Как только парадная дверь захлопнулась, мажордом издал негромкий возглас удивления. Мгновением позже он вошел в гостиную.
Турок уже вышел из комнаты.
Мадам Изольда вздохнула.
– Он захочет есть. Вчера он сказал, что любит, чтобы ему подавали быстро. Пусть повар приготовит ему бараньи отбивные, которые он заказывал прошлой ночью, и проверит, чтобы булочки были горячими. – Ее недоуменный взгляд сменился сердитым. – Будет лучше, если я сама присмотрю за этим.
– А вы, мистер Джеффрис, не хотите ли разглядеть вашего… оппонента поближе, прежде чем начнете разыгрывать свой небольшой спектакль? – Дортмундер слегка подтолкнул меня.
– Вы совершенно правы, – согласился я и вышел в обширный вестибюль, к прихотливо украшенной лестнице. Там, на верхней ступеньке, замерла на мгновение фигура турка, только что приступившего к величественному сошествию вниз.

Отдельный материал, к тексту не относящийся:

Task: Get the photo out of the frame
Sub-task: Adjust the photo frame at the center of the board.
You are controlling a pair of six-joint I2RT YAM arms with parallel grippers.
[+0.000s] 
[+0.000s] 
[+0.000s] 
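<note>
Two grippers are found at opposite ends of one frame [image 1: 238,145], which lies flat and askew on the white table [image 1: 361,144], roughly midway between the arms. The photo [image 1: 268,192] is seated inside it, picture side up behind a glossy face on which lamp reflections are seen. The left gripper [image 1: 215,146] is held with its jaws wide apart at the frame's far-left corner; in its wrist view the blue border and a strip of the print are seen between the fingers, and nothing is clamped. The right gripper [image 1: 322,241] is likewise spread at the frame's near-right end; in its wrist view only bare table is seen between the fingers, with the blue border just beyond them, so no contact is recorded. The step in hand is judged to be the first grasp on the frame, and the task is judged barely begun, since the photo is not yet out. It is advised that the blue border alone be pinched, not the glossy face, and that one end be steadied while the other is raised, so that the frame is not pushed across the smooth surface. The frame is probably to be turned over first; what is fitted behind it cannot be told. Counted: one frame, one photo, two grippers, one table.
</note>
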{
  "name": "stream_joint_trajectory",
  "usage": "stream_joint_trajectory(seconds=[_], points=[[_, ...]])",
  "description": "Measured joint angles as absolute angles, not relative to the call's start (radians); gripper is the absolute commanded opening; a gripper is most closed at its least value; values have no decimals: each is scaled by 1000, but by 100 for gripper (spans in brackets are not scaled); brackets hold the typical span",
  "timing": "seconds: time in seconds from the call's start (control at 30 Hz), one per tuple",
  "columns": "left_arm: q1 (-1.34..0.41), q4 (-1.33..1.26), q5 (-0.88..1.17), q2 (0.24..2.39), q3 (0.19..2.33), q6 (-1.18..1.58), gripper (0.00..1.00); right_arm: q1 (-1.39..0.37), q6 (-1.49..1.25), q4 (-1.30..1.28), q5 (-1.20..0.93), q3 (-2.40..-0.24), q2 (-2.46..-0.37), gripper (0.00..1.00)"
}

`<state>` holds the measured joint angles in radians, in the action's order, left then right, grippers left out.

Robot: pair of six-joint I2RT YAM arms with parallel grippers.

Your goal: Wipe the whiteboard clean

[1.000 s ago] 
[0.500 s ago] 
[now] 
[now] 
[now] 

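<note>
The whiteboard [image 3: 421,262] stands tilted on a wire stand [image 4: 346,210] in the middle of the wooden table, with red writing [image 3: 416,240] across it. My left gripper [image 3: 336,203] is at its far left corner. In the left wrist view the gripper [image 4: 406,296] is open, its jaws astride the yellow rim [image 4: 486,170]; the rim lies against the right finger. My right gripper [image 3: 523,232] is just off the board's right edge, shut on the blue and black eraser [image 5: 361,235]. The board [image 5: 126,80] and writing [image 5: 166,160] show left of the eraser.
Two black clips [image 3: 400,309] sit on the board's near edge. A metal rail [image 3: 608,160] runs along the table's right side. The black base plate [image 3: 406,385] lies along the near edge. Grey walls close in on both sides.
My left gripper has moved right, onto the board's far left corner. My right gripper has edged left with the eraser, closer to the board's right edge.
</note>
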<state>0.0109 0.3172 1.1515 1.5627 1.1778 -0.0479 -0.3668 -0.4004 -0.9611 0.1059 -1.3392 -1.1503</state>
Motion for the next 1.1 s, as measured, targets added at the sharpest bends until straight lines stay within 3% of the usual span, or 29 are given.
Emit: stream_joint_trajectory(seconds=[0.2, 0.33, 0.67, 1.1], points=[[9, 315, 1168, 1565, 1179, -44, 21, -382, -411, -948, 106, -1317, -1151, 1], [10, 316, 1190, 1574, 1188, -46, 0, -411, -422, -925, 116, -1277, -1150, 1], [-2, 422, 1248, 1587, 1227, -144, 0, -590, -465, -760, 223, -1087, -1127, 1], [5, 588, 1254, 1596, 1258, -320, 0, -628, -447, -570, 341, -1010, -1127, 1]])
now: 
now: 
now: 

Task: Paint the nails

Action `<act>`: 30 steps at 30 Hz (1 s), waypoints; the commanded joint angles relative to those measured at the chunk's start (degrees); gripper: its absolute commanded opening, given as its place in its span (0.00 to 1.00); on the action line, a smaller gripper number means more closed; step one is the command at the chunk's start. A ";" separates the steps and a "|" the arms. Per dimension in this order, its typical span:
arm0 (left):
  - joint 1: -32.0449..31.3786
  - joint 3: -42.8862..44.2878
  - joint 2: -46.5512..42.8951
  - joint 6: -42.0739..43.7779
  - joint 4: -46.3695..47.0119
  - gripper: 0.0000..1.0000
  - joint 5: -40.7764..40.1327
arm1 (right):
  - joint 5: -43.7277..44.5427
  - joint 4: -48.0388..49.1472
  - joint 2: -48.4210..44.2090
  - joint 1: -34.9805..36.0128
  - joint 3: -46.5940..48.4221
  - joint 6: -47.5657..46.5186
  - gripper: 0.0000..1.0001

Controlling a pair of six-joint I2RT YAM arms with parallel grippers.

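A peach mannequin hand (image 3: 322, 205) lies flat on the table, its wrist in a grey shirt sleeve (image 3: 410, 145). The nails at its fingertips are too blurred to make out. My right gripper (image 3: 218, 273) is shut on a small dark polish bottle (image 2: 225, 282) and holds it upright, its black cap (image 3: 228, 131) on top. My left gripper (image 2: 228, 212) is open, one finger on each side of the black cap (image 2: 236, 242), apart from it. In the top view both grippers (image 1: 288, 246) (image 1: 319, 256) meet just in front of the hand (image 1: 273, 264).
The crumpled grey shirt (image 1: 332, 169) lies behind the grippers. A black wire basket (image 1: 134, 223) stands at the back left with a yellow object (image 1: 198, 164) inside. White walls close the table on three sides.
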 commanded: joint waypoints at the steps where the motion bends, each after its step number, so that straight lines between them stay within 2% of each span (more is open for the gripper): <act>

Я остановился подле нижней ступеньки и приготовился обратиться к человеку в роскошном турецком одеянии. Воздев руки, чтобы мои намерения не могли вызвать сомнений, я взглянул наверх.
В глубокие серые глаза Майкрофта Холмса.
От инспектора Корнелла доставили записку с просьбой сообщить сведения о Викерсе. М. X. оставил мне разрешение в этом случае предоставить основное досье, которое есть у него на этого человека, и предупредить инспектора о том, что, имея дело с Братством, мы должны действовать с величайшей осторожностью. Не вижу в этом пользы, но я выполнил приказание.